Life since Roarke, with Roarke, never quite ranked as ordinary. Routine, maybe, for them—which probably wouldn’t meet most people’s routine level.
But it worked—really worked, she thought. And one of the reasons it worked, so well, was knowing she’d come home—and there was a glittering word—with this fresh weight on her shoulders, and he’d be there.
He’d look at her the way he looked at her that always, still, probably forever, brought a skip to her heartbeat. He’d make her eat something, even if she didn’t want to, which was both annoying and precious.
And he’d listen. No bitching about her being late, no guilt trips. He’d listen, offer to help and, with all of that, with all of him, bring her a peace of mind she’d never expected to have in her life.
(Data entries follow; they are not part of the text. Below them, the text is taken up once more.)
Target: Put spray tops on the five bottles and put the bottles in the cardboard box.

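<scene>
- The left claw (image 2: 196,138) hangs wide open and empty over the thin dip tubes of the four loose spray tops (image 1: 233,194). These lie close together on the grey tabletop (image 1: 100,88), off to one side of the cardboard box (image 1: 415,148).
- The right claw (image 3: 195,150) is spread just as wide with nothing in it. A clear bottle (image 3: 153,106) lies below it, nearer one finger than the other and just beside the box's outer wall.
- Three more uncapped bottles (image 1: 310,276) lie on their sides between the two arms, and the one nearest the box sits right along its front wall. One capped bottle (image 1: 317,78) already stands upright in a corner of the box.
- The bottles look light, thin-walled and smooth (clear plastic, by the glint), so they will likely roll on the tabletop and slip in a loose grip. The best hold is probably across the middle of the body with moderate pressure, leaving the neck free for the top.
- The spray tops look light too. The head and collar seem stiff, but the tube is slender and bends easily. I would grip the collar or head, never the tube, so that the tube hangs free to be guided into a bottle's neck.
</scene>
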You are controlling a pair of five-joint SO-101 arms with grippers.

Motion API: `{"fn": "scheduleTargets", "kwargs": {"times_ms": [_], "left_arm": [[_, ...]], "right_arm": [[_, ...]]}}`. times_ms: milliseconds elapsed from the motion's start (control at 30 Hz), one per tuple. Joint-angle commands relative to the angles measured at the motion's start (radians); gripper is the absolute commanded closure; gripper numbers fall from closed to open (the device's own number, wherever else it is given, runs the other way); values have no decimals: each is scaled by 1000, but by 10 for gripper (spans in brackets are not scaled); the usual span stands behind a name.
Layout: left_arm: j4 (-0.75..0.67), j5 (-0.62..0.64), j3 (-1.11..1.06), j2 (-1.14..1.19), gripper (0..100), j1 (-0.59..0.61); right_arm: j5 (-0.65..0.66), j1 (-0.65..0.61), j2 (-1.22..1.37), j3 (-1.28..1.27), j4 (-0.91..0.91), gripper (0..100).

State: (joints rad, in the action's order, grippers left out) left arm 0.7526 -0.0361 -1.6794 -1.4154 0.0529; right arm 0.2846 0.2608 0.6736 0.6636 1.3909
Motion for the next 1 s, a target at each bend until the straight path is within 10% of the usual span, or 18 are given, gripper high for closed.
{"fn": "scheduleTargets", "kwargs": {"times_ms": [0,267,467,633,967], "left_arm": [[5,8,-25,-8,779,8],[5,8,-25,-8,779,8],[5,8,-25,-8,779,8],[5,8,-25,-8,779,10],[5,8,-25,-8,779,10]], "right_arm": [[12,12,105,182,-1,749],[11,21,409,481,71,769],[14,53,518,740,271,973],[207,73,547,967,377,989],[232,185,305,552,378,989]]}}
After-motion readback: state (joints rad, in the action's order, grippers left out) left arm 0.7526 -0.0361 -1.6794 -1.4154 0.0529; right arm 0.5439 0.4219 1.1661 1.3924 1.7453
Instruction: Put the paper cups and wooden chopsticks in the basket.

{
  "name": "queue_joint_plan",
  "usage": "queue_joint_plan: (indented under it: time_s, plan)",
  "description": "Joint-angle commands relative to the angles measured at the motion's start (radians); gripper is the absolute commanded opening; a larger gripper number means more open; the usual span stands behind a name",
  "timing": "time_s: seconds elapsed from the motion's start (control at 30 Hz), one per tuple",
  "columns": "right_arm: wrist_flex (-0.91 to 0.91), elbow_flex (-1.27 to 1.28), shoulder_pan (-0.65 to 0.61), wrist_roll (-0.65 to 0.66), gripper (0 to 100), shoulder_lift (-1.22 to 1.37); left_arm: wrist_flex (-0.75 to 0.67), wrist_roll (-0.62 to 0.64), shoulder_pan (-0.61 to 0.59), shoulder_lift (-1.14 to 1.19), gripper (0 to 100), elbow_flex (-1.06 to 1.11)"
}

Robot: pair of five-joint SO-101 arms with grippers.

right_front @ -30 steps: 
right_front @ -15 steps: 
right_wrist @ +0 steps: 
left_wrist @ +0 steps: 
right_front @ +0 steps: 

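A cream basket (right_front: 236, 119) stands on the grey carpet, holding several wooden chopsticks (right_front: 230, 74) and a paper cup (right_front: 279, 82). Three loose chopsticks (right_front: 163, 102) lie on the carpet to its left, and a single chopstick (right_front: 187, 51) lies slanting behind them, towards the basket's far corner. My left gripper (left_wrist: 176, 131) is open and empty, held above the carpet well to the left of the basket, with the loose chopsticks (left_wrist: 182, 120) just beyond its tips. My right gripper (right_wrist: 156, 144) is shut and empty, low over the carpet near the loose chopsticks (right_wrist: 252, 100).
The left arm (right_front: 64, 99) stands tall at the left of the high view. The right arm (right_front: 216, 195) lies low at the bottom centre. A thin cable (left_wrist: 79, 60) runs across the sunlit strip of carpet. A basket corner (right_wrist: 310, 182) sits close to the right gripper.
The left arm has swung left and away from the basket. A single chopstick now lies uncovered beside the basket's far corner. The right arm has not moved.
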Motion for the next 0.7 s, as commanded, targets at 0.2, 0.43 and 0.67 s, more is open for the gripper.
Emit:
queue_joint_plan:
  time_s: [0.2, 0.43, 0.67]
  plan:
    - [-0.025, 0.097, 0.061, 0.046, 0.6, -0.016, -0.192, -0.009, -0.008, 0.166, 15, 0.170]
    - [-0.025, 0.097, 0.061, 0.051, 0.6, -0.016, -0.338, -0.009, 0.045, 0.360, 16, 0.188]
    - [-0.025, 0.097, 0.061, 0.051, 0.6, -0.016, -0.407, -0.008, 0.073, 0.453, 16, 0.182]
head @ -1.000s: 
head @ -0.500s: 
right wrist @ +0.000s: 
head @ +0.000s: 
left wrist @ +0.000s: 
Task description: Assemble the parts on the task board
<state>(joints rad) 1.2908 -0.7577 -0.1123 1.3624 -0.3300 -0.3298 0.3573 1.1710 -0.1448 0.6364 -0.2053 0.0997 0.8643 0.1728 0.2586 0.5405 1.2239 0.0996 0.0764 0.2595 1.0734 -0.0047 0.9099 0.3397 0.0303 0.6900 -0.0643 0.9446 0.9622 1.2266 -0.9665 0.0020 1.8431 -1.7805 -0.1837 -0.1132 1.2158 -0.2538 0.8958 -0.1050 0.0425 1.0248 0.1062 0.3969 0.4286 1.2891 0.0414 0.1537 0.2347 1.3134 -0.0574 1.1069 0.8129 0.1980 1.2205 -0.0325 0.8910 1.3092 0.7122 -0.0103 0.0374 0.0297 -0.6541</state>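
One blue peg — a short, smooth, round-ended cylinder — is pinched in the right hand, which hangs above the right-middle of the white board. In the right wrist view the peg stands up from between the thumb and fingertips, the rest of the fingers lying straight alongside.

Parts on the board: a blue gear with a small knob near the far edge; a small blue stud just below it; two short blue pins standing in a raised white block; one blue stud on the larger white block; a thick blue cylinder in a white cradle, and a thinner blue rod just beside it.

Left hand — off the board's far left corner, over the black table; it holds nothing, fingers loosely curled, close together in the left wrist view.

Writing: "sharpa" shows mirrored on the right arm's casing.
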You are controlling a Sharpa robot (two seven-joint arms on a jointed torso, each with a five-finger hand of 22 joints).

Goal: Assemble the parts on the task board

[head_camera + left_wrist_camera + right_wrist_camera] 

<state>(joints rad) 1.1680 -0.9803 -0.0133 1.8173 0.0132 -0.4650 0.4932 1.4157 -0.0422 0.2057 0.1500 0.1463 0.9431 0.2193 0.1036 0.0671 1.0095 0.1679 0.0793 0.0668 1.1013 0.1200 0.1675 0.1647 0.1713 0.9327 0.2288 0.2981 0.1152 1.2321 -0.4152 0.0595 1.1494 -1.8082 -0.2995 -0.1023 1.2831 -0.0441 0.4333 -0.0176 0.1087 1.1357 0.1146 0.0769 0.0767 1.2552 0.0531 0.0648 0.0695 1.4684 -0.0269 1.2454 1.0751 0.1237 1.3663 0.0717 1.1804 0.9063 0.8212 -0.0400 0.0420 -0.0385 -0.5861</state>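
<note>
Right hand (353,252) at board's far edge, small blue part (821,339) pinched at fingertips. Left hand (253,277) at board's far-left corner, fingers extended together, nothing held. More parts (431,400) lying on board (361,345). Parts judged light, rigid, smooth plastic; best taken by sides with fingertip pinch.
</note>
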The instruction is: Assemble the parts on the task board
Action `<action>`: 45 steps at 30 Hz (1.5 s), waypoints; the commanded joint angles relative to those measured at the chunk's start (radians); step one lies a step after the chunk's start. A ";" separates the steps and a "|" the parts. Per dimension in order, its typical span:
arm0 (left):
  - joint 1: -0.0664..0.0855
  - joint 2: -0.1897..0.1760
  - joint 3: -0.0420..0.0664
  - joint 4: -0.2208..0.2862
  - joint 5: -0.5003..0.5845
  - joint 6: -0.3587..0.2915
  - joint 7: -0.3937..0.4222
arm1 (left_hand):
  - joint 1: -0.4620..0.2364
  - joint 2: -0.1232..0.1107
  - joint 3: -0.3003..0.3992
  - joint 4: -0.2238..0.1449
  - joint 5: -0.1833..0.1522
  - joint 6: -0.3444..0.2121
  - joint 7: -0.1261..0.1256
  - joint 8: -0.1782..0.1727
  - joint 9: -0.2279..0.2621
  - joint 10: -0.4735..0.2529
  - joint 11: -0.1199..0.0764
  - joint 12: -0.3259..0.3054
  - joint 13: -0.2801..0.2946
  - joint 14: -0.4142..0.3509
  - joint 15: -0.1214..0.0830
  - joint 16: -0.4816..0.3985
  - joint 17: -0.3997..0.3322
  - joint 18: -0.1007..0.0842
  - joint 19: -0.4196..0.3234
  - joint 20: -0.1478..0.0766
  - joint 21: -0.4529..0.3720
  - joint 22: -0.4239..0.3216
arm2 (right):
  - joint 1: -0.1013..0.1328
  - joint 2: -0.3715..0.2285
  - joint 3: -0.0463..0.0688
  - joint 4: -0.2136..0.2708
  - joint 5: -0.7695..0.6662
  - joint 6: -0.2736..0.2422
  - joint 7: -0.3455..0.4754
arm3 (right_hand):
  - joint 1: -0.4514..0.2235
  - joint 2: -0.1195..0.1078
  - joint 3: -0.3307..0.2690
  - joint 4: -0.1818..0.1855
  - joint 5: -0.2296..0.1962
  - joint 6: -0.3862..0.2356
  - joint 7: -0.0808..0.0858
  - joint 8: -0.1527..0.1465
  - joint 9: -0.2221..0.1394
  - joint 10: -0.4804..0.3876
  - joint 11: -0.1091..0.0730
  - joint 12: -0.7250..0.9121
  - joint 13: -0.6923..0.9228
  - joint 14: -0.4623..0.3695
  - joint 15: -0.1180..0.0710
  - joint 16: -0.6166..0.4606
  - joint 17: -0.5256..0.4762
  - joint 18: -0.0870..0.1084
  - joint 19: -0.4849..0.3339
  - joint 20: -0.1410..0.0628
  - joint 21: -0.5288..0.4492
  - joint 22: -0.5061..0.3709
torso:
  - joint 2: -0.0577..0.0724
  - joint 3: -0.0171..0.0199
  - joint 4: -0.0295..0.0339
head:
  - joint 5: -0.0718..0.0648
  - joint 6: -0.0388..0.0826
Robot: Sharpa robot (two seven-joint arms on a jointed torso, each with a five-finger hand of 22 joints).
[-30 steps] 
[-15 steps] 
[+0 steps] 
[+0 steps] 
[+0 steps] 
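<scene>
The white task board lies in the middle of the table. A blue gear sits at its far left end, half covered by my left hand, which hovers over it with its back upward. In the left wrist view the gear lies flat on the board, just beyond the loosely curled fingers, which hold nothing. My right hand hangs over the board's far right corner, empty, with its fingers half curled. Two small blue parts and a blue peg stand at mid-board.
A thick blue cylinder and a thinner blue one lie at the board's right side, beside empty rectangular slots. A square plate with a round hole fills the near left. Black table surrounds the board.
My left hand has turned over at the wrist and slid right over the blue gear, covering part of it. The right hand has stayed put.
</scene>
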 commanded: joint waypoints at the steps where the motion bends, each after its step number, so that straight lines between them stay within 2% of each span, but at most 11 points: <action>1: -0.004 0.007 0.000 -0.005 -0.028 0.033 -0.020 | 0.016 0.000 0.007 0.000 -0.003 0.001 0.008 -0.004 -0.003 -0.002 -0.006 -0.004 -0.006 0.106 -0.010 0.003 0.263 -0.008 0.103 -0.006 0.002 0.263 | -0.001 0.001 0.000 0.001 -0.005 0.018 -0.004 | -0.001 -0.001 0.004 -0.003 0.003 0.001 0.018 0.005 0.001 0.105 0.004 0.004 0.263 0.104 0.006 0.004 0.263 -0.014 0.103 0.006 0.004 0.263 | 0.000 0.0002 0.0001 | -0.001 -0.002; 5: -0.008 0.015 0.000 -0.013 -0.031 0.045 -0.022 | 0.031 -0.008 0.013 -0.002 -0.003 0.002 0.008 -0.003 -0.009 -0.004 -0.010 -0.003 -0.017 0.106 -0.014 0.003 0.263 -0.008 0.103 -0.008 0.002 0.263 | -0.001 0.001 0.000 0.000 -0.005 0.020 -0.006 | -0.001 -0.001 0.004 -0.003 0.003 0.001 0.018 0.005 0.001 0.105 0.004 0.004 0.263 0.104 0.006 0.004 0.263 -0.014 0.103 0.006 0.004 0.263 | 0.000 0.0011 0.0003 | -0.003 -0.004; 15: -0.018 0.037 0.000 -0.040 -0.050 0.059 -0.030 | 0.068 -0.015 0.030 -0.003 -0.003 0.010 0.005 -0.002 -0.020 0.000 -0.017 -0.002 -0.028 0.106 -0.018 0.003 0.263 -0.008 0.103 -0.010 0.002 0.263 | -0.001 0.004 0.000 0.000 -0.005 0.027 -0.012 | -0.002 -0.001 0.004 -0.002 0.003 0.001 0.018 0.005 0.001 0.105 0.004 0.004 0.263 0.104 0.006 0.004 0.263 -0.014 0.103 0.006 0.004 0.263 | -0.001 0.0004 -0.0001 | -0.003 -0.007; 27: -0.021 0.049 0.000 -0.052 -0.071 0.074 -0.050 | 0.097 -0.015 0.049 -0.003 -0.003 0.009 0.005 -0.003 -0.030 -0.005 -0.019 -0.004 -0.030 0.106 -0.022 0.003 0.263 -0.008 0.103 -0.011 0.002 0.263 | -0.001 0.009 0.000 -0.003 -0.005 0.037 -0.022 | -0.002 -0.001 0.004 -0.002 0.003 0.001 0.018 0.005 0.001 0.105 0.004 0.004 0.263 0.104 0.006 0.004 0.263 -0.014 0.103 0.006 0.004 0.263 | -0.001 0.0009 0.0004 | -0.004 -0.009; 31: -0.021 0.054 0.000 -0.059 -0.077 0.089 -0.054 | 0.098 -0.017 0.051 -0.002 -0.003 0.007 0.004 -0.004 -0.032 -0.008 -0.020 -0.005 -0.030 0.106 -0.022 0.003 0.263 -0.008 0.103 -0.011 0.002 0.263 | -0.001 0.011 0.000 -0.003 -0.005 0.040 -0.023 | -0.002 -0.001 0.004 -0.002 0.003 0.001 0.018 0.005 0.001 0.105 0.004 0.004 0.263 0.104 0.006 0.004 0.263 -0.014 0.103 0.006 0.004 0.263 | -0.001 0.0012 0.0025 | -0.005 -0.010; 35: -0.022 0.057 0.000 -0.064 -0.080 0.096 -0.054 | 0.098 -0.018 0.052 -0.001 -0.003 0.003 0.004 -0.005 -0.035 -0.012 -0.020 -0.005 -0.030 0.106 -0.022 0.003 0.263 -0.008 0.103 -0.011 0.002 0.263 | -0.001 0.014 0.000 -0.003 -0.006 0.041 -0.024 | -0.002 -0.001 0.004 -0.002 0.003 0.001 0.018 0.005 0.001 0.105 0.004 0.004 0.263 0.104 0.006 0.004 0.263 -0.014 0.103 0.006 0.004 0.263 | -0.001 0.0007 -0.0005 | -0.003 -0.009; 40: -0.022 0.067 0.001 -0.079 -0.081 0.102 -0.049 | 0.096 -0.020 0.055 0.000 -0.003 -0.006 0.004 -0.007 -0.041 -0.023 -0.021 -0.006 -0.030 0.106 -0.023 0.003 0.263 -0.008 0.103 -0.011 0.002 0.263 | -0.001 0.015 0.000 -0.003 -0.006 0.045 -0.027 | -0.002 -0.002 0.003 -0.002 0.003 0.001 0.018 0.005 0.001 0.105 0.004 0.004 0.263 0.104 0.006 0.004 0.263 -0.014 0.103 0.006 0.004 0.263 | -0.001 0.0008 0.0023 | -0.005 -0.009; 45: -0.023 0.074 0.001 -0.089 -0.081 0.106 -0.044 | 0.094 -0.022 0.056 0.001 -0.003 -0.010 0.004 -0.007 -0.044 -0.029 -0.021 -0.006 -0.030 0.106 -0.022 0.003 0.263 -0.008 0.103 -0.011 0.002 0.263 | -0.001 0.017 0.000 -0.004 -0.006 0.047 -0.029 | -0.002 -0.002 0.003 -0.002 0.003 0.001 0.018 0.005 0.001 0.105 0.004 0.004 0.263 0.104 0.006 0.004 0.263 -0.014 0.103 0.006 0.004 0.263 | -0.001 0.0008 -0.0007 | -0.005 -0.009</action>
So when she drove, at last, through the gates, she felt that quiet click. Coming home. Under the night sky, the house Roarke built stood and spread and towered with its fanciful turrets, its grand design. Dozens of windows, so much light to welcome her, glowed out against the dark.
When she pulled up, got out of the car, some of the weight shifted. Work to do, yes, but home.
Because she was late—really late—she didn’t expect the looming Summerset.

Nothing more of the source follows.